Dominion is an American apocalyptic fantasy television series created by Vaun Wilmott. It is loosely based on the 2010 film Legion, written by Peter Schink and Scott Stewart. In December 2013, Syfy ordered a pilot episode and the series premiered on the American cable television network Syfy on June 19, 2014. The show was filmed in Cape Town, South Africa. Stewart served as series executive producer, as well as director of the pilot episode, written by Wilmott. In the series, angels are in combat with mankind, which fights back from a reduced civilization.

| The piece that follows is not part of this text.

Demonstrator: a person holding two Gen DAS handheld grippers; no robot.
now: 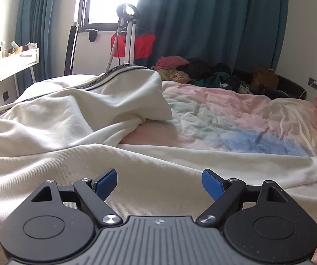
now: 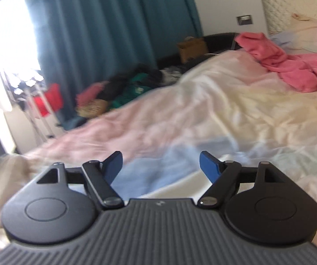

It was renewed for a 13-episode second season on September 25, 2014, which premiered on July 9, 2015, and concluded on October 1, 2015. On October 13, 2015, Syfy cancelled Dominion after two seasons.

Synopsis
God vanishes and in his absence the archangel Gabriel and his army of lower angels wage war against mankind, believing them to be the cause of God's absence. Although most higher angels remain neutral, Gabriel has convinced the lower angels, the "dogs of Heaven," called "eight-balls" by humans for their black eyes, to fight alongside him. Twenty-five years later, mankind survives in a few fortified cities. The archangel Michael has chosen to side with humanity against Gabriel, living among humans in the fortified city of Vega (once Las Vegas) until the time a prophesied savior appears to save mankind.

Cast

Main
 Christopher Egan as Sgt. 1st Class Alex Lannon is a young and often rebellious V2 soldier in Vega's Archangel Corps, who discovers he is the unlikely savior of humanity, known as the "Chosen One", and the central figure of Vega's dominant official religion, known as "Saviorism".
 Tom Wisdom as Archangel Michael is a legendary warrior known throughout history as the greatest of the archangels; Michael was the only angel to take humanity's side during the Extermination War, turning against his own kind, and was instrumental in defeating his brother Gabriel and saving what was left of mankind. He is Vega's protector and commander of the Archangel Corps.
 Roxanne McKee as Lady Claire Riesen is a teacher to orphan children and believer in Saviorism, and is Alex's lover. Originally Vega's princess and heir to her father's seat, Claire later ascends as ruler of Vega as Lady of the City.
 Luke Allen-Gale as William Whele is Vega's Principate, the religious leader of the Church of the Savior, the religion that has grown since the Extermination War, all based around the concept of the Chosen One. William is secretly loyal to Gabriel and leader of his Black Acolytes in Vega.
 Shivaani Ghai as Arika/Evelyn is the beautiful and wily Queen of Helena, a distant and mysterious fortified city; Evelyn originally came to Vega as "Arika" – supposedly the consort and wife of Queen Evelyn and a diplomat who is part of a negotiating party. Evelyn's true agendas are deceptive, secretive, and mysterious to the residents of Vega. Evelyn acts to maintain the peace between Vega and Helena, maneuvering throughout Vega's leadership with grace and skill.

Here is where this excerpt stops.